A Banach space $X$ is a Grothendieck space if and only if every bounded linear $T:X\to c_0$ is weakly compact.

A bounded linear operator $T:X\to Y$, between two Banach spaces $X$ and $Y$, is either unconditionally converging or fixes a copy of $c_0$.

If $V$ is a subspace of $c_0$ that is isomorphic to $c_0$, then it contains a subspace $W\subseteq V$ that is also isomorphic to $c_0$ and complemented in $c_0$.


After this, let $X$ be a dual Banach space with property (V), and $T:X\to c_0$ be a bounded linear operator. Either $T$ is unconditionally converging or $T$ fixes a copy of $c_0$.

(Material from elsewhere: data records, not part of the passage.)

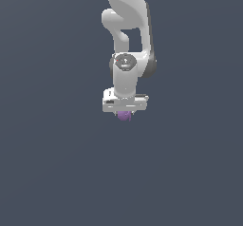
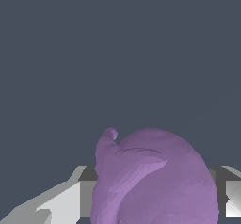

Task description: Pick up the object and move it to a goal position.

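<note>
Exterior view first: the white Panda arm (image 1: pixel 127 40) hangs straight down over a plain dark grey ground, with its gripper (image 1: pixel 124 115) pointing downward. A small purple lumpy object (image 1: pixel 124 116) shows just beneath the gripper's white crossbar, tucked between the fingers so that only its lower part peeks out. No goal marker is visible anywhere in this picture, and whether the object rests on a surface or is lifted cannot be told, since the ground is featureless and casts no clear shadow.

Wrist view: the purple object (image 2: pixel 155 180) fills the near field, rounded and lumpy, with a little stub (image 2: pixel 108 138) sticking out of one side. Grey and white finger pads (image 2: pixel 66 202) flank it closely on both sides, so the fingers appear closed narrowly on the object, holding it.

As a judgement, the main risk is slip. The object is rounded and uneven, so the flat pads probably bear on only small patches of it; a fast swing or sudden stop on the way to the goal could let it rotate or squeeze out. With no goal in sight, misplacing it is also possible.
</note>
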Robot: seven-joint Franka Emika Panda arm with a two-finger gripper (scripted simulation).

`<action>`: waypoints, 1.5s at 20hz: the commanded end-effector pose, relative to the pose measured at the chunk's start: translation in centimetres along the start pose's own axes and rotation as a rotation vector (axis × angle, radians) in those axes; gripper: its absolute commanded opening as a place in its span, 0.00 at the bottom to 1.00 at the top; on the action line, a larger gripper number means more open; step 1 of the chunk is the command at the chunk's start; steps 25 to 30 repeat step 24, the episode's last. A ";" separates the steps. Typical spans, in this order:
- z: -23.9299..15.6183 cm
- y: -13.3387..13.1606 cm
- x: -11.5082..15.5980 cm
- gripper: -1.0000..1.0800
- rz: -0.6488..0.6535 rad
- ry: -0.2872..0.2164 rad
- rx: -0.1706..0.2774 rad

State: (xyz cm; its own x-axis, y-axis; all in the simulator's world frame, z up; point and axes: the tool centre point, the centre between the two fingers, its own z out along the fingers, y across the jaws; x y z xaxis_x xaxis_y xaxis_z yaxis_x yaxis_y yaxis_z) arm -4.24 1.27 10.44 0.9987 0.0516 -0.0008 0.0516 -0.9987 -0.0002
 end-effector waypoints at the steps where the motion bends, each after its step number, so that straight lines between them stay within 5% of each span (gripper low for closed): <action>1: -1.7 1.8 -1.3 0.00 0.001 0.001 0.000; 16: -10.7 10.8 -7.8 0.00 0.001 0.001 0.002; 30: -12.3 12.5 -8.8 0.00 0.000 0.001 0.001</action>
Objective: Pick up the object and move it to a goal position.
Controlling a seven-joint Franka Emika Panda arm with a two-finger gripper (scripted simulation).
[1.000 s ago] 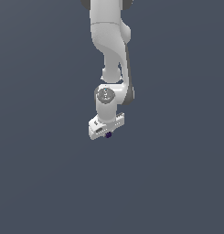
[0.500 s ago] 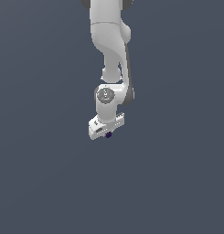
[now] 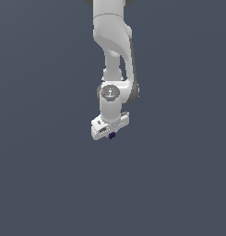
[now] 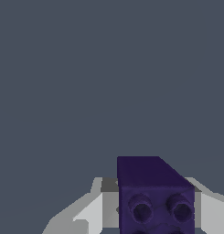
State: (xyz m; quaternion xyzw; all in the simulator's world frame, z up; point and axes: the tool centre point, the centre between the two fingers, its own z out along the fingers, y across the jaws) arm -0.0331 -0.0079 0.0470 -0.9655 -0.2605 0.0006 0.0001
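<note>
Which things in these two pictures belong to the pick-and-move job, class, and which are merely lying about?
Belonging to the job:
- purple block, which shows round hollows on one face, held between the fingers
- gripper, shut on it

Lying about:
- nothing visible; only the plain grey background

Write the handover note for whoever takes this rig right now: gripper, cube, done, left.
Gripper: jaws shut on the dark purple cube, which sits between the white fingers in the wrist view. It has round studs on the face toward the camera.
Cube: just a dark speck under the hand in the exterior view.
Done: grasp made.
Left: carry it to the goal. No goal marker shows in either view, so confirm where it is before moving.
</note>
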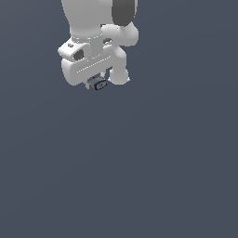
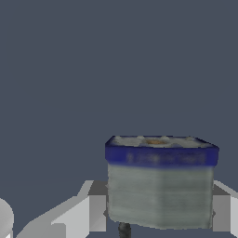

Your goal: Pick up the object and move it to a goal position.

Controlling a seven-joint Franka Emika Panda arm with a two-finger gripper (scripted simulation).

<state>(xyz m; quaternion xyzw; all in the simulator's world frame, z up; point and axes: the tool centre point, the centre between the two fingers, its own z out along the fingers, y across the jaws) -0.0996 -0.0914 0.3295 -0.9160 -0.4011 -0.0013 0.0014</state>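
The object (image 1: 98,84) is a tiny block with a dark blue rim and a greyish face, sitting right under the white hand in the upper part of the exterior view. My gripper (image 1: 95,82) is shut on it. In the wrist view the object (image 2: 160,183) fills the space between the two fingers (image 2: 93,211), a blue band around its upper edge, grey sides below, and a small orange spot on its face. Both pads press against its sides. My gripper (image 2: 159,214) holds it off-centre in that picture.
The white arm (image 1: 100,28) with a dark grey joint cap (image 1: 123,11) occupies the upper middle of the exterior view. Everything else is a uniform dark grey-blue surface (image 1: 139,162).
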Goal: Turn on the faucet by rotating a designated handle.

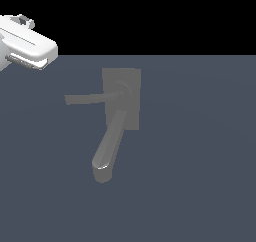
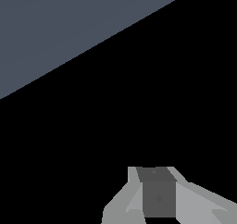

Suppose for a contradiction that $T$ fixes a copy of $c_0$, i.e., there exists $V\subseteq X$ a copy of $c_0$, and the restriction $T:V\to T(V)$ is an isomorphism. $T(V)\subseteq c_0$ is isomorphic to $c_0$, so there exists a complemented subspace $W\subseteq T(V)\subseteq c_0$ isomorphic to $c_0$. Clearly, $T:T^{-1}(W)\to W$ is an isomorphism, $T^{-1}(W)$ is complemented in $X$. On the other hand, since $X$ is a dual Banach space, it cannot contain a complemented copy of $c_0$. Contradiction.

By contradiction, $T:X\to c_0$ is unconditionally converging. Since $X$ has property (V), $T$ is weakly compact.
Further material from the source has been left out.